→ About this task
In the data below, how many lines include the string "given"? Give only the number.

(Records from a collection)
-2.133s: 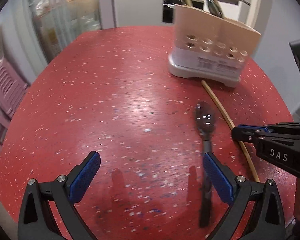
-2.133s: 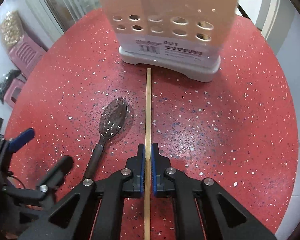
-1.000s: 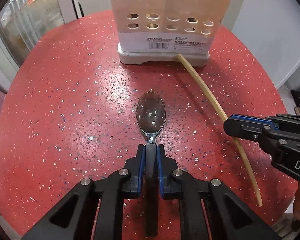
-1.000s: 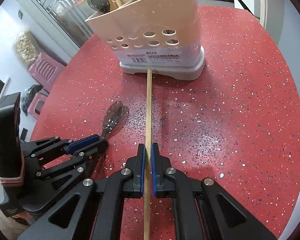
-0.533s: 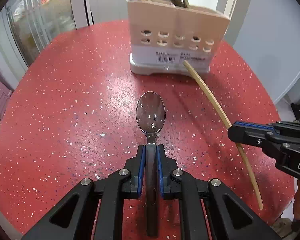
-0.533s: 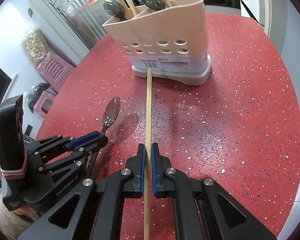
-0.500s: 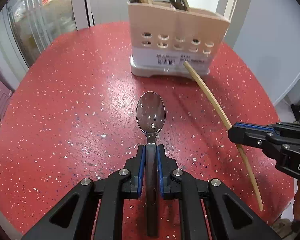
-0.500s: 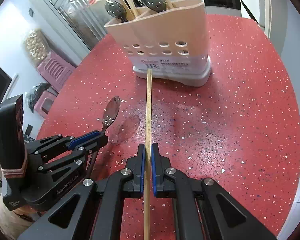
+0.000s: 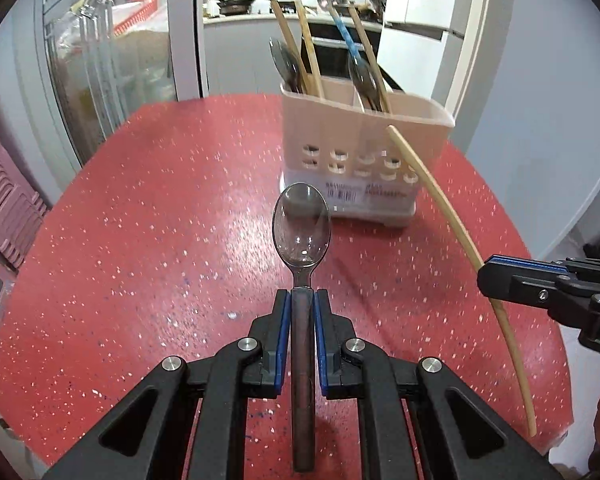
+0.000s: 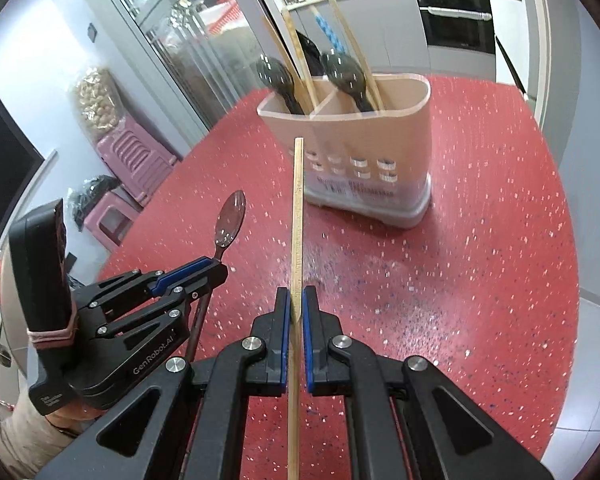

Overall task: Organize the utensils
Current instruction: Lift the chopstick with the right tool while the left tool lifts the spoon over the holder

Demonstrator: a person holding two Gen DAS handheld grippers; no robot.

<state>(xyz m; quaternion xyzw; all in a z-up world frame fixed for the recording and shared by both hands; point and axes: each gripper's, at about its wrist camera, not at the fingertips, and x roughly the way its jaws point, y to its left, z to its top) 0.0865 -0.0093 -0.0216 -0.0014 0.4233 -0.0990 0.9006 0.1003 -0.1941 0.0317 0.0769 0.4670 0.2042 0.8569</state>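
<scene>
The left tongs (image 9: 301,300) pinch a spoon (image 9: 302,236) by its dark handle; the right tongs (image 10: 296,300) pinch a chopstick (image 10: 297,216). Both utensils hang clear above the table (image 9: 140,220), aimed at the holder (image 9: 360,148) at 12 o'clock.

Risks, as judged:
- The thin chopstick may pivot in the pads, since it is gripped near mid-length.
- The two tools sit close together and may collide at the holder rim.
- Utensils already standing in both compartments may block entry.

Materials: the spoon bowl is glossy metal, oval. The chopstick is pale wood, slender and straight. The holder is beige plastic, perforated, on a grey base. The table is red with white speckles.
</scene>
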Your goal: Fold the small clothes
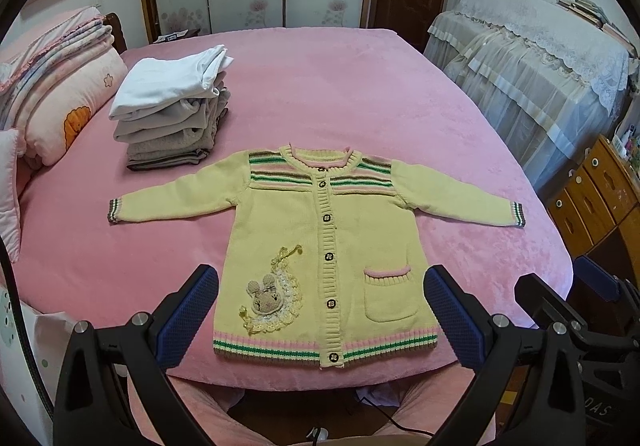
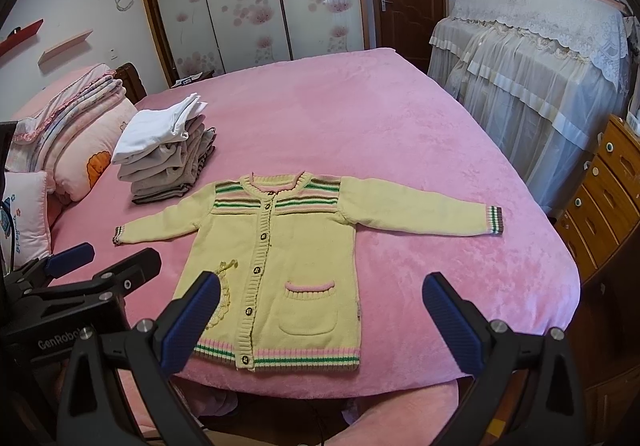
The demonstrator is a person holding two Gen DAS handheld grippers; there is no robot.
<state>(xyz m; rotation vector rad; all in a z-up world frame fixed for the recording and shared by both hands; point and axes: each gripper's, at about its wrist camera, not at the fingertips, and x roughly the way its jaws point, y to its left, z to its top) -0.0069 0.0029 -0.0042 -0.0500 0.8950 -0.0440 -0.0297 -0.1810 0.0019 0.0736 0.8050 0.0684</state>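
In the middle of the left wrist frame, a small yellow knitted cardigan point(image 1: 320, 246) lies flat and face up on the pink bedspread point(image 1: 360, 93), buttoned down the front, both sleeves stretched out to the sides and its striped hem nearest the lower edge of the picture. A crocheted rabbit patch point(image 1: 266, 296) sits on its lower left panel and a pink-trimmed pocket point(image 1: 390, 296) on the lower right. Above and to the left of the cardigan, near its left sleeve but apart from it, stands a stack of folded clothes point(image 1: 172, 109), white on top and grey beneath. Rolled pink bedding point(image 1: 60, 85) fills the far left, and a lace-covered piece of furniture point(image 1: 532, 57) stands at the upper right, with a wooden drawer unit point(image 1: 596, 197) below it at the right edge. The left gripper point(image 1: 320, 310) hangs at the bottom of the frame with its blue-padded fingers point(image 1: 188, 314) spread wide, holding nothing, the cardigan's hem showing between them. In the right wrist view the right gripper point(image 2: 320, 318) is likewise opened wide and empty at the bottom of the frame, the pocket side of the cardigan point(image 2: 276, 258) showing between its fingers, and the left gripper shows at the lower left edge
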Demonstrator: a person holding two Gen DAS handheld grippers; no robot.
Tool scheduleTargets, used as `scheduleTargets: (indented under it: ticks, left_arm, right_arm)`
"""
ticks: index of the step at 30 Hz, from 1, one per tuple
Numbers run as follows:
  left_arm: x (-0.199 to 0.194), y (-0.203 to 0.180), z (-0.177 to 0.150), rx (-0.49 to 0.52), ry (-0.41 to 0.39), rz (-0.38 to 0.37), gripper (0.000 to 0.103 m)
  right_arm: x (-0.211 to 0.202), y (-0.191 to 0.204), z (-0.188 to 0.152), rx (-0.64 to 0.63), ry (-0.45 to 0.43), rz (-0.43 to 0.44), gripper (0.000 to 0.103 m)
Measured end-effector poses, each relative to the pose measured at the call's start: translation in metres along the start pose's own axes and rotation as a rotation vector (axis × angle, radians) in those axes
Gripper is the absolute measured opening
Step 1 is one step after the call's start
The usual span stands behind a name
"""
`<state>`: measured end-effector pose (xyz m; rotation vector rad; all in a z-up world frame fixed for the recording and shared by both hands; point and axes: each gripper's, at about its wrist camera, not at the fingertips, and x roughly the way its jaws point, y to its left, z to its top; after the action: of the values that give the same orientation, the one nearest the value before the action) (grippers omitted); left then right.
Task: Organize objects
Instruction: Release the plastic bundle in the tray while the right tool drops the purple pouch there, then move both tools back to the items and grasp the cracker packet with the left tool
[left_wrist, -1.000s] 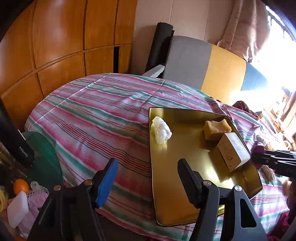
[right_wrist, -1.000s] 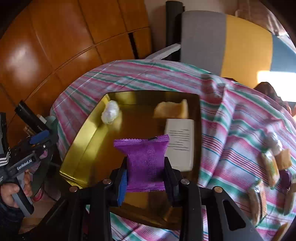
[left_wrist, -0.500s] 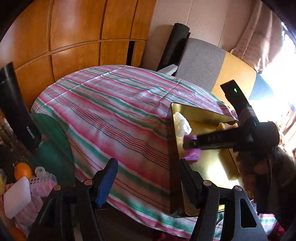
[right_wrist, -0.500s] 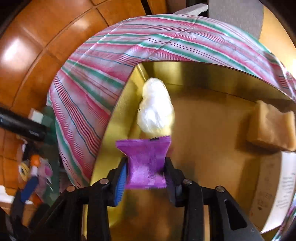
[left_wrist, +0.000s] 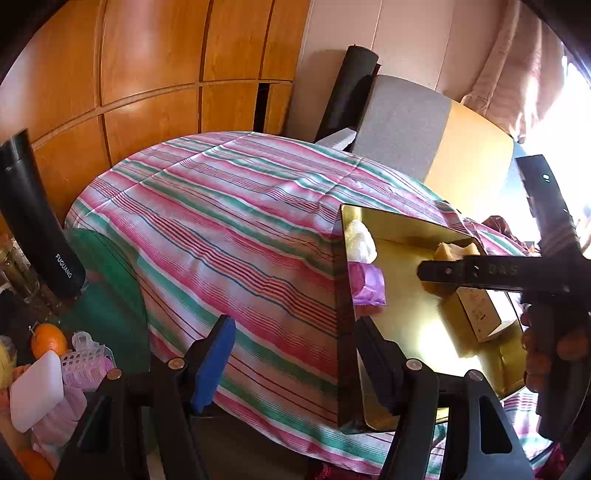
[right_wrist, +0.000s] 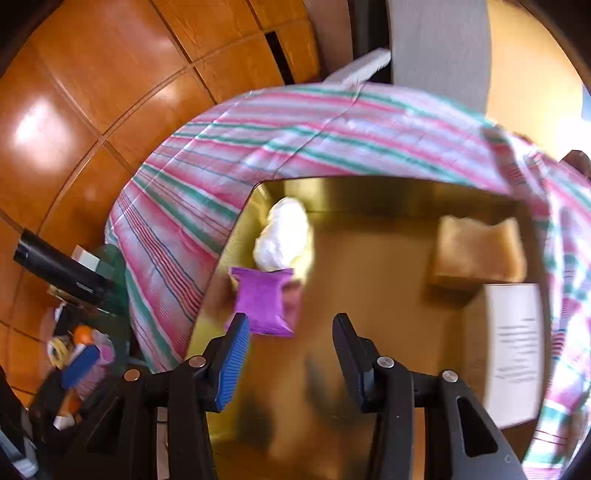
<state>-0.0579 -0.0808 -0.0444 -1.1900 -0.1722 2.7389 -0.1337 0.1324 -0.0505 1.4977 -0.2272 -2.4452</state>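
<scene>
On the gold tray (right_wrist: 388, 236), against its left wall, lies the purple packet (right_wrist: 264, 301), flat on the tray floor and touching the white crumpled plastic bag (right_wrist: 284, 234) just beyond it. The right hand-held gripper (right_wrist: 291, 358) hangs over the tray's near part with its jaws spread wide and nothing between them; the packet lies just ahead of its blue-padded left finger, free of both fingers. Toward the tray's far right corner sits a tan sponge-like block (right_wrist: 478, 249), and nearer than that, along the right wall, a white printed box (right_wrist: 517, 354). The tray rests on a bed with a pink, green and white striped cover (left_wrist: 229, 229). The left hand-held gripper (left_wrist: 291, 354) is released too, its jaws wide apart and empty, straddling the tray's near left corner above the cover. Left of the tray, past the edge of the bed, stand a black flask (left_wrist: 40, 229) and an orange (left_wrist: 48, 341).
</scene>
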Motion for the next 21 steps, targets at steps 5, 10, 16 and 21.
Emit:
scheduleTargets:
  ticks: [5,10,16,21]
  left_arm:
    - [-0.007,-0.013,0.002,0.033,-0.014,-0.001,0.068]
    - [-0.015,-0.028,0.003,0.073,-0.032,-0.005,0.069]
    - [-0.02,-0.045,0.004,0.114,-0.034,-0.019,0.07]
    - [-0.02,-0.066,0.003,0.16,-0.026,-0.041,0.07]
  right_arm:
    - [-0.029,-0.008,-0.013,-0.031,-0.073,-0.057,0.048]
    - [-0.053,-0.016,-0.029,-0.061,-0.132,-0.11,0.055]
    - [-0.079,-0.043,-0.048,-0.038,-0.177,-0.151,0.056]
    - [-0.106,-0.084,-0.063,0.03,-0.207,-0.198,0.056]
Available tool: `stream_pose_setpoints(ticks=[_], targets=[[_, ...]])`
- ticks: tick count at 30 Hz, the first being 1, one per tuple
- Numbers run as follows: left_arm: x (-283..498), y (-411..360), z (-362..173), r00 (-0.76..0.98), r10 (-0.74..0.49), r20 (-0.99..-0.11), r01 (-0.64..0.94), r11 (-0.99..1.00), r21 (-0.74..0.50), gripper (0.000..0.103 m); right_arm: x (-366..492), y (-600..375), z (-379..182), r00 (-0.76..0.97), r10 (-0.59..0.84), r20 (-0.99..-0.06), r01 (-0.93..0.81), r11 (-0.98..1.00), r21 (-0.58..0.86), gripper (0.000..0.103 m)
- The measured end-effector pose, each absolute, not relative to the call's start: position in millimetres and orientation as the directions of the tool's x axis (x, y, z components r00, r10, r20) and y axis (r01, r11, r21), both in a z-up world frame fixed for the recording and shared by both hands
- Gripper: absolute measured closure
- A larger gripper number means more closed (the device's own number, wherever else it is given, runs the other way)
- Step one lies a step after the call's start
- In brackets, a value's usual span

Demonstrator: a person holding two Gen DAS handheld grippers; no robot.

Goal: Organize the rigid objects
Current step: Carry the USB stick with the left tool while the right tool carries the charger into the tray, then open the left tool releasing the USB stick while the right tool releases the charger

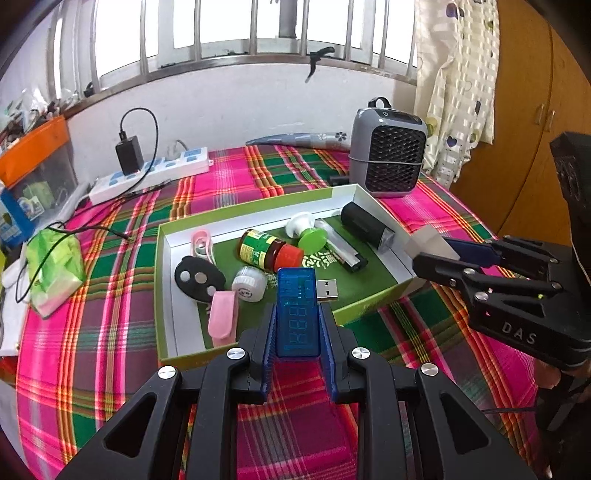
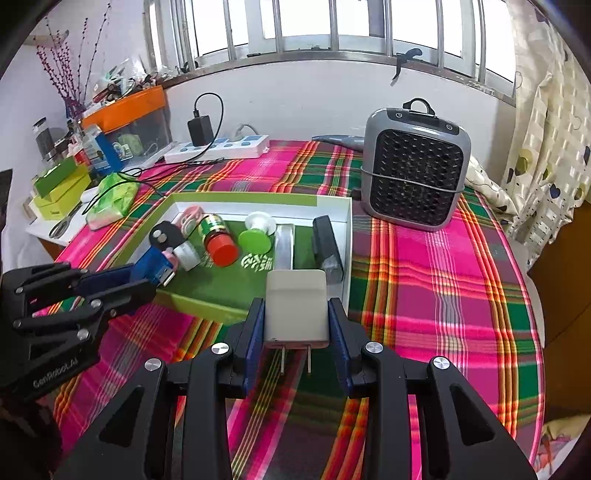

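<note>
Ahead of both sets of jaws sits the green box [image 1: 177, 280], already crowded. The right gripper [image 2: 296, 325] has its jaws clamped on a white plug adapter [image 2: 296, 306] at the box's near edge; the left gripper [image 1: 297, 328] pinches a blue USB meter [image 1: 297, 310], plug end over the box.

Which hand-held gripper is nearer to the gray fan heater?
Right. The right hand-held gripper, holding a white charger, is at the box's corner nearest the fan heater; the left hand-held gripper is over the box's near edge, farther away.

Bright daylight from the overexposed window [image 1: 229, 33]; fisheye edges bend, corners perhaps slightly blurred.
</note>
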State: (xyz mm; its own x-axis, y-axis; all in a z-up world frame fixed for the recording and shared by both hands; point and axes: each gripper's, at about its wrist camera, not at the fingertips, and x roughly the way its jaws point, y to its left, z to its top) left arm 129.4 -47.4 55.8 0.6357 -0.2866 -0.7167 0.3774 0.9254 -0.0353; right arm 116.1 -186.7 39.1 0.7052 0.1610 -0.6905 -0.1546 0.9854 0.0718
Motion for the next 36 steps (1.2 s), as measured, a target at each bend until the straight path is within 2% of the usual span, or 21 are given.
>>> stream_pose_setpoints(ticks=[21, 36], targets=[[165, -61, 37, 0.589, -0.31, -0.746, 0.376, 0.922, -0.087, 0.082, 182, -180, 28, 0.661, 0.178, -0.729, -0.181, 0.981, 0.075, 0.068], [173, -59, 26, 0.573, -0.304, -0.761, 0.359, 0.928, -0.1, 0.082, 192, -173, 16, 0.646, 0.189, -0.74, -0.205, 0.976, 0.07, 0.068]])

→ Task output
2